Dalam kenyataannya, sampai saat ini belum ada satupun korban maupun keluarga
pelanggaran HAM yang mendapatkan hak reparasinya yang sudah diatur dalam UU No. 26
Tahun 2000 ini. Hal ini, semakin memperlihatkan ketidakseriusan pemerintah untuk
menyelesaikan kasus-kasus pelanggaran HAM yang telah terjadi. Walaupun pemerintah
sudah mencoba mengeluarkan peraturan tentang reparasi untuk korban dan keluarga korban
pelanggaran HAM, namun tetap saja dalam prosesnya banyak sekali hambatan.

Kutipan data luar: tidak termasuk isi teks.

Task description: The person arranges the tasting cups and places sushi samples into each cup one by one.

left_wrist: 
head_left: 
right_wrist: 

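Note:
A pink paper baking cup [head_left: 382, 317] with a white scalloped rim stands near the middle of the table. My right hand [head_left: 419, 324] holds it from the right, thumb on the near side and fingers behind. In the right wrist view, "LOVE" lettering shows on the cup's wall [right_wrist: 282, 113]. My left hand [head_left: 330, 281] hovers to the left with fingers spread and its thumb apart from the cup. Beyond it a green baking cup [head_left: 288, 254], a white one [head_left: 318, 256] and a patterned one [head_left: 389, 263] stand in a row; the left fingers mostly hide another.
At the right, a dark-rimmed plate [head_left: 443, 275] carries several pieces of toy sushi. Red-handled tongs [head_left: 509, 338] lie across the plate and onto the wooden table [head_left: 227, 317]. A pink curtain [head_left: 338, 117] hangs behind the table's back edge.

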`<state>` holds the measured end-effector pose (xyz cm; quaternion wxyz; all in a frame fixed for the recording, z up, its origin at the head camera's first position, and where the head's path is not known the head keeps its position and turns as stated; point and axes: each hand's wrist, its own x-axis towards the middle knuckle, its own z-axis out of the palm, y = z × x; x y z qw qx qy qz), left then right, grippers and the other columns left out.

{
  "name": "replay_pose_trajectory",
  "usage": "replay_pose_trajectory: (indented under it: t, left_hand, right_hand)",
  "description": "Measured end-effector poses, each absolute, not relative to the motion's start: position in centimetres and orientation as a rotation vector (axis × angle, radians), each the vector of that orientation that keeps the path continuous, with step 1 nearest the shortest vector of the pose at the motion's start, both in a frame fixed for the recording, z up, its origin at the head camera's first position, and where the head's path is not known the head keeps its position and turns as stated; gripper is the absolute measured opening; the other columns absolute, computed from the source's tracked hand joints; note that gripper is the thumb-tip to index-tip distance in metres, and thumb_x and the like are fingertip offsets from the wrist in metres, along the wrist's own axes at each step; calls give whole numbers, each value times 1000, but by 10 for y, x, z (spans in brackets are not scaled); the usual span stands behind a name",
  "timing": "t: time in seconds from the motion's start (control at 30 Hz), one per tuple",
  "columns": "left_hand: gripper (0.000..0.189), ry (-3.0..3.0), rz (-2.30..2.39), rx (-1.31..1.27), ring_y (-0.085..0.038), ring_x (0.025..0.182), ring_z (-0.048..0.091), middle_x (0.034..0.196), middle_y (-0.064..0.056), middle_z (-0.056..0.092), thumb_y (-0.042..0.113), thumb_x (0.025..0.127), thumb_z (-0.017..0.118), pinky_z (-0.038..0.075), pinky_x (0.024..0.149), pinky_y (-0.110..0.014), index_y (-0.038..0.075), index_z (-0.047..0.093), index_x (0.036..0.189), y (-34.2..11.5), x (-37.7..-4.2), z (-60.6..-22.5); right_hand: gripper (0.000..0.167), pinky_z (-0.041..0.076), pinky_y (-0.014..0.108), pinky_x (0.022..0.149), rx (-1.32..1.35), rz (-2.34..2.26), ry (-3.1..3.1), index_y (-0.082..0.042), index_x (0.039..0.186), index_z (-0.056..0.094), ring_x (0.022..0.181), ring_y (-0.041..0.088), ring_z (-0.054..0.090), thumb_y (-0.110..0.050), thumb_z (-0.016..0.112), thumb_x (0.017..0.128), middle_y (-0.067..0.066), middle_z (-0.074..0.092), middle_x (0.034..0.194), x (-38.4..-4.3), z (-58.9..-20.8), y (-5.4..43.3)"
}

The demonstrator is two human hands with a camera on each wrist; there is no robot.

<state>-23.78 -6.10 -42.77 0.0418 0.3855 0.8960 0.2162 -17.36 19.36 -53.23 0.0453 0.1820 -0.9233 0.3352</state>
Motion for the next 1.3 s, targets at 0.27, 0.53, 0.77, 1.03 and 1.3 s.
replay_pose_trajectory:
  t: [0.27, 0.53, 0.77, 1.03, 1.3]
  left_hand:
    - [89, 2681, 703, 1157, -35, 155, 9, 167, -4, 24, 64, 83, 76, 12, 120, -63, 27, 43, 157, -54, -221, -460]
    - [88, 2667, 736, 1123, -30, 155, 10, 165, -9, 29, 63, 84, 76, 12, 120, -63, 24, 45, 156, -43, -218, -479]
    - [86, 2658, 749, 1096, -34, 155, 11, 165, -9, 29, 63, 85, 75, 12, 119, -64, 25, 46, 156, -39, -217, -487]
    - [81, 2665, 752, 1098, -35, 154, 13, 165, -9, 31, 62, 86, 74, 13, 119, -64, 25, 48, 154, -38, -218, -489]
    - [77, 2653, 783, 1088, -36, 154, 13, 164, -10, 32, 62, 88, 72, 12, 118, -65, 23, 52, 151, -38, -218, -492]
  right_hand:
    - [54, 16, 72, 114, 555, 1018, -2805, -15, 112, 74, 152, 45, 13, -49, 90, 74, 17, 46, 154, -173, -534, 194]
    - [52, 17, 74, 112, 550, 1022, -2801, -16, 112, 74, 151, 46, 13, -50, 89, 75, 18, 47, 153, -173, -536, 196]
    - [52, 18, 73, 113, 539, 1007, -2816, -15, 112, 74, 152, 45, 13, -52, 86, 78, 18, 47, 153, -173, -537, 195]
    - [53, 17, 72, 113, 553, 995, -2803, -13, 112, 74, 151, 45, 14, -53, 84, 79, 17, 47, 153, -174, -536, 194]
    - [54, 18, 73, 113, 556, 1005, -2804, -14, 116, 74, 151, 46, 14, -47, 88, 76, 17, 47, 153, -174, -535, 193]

Sehingga
tidak memungkinkan bagi para korban dan keluarga korban pelanggaran HAM untuk
mendapatkan hak reparasinya.

4|Page
BAB III
KELEBIHAN DAN KEKURANGAN

A. Kelebihan Jurnal I
1. Bahasanya mudah untuk dimengerti.
2. Memiliki kelengkapan identitas yang seharusnya ada dalam jurnal sehingga jurnal ini
cocok untuk dijadikan bahan referensi.

B. Kekurangan Jurnal I
1. Isinya tidak terlalu lengkap dibandingkan dengan jurnal II.

C. Kelebihan Jurnal II
1. Isinya lebih lengkap dibandingkan dengan jurnal I.
2. Di dalam pembahasan dicantumkan UU sehingga kebenaran isinya lebih terjamin.

D. Kelemahan Jurnal II
1. Kelengkapan identitas nya tidak lengkap (tidak ada ISSN).

5|Page
BAB IV
PENUTUP

A. Kesimpulan
Adapun kesimpulan yang dapat saya ambil dari menriew kedua jurnal diatas adalah jurnal I
dan jurnal II memiliki persamaan dan perbedaan. Persamaan yang ada adalah bahwa topik
yang dibahas adalah sama, yaitu tentang HAM (Hak Asasi Manusia). Perbedaan nya adalah
bahwa isi di jurnal II lebh lengkap dibandingkan isi di jurnal I.

B. Saran
Saran saya adalah semoga kekurangan di jurnal I dan jurnal II dapat diperbaiki. Seperti di
jurnal I hendaknya isinya diperlengkap seperti di jurnal II. Sedangkan di jurnal II hendaknya
kelengkapan identitas jurnal nya diperlengkap seperti di jurnal I.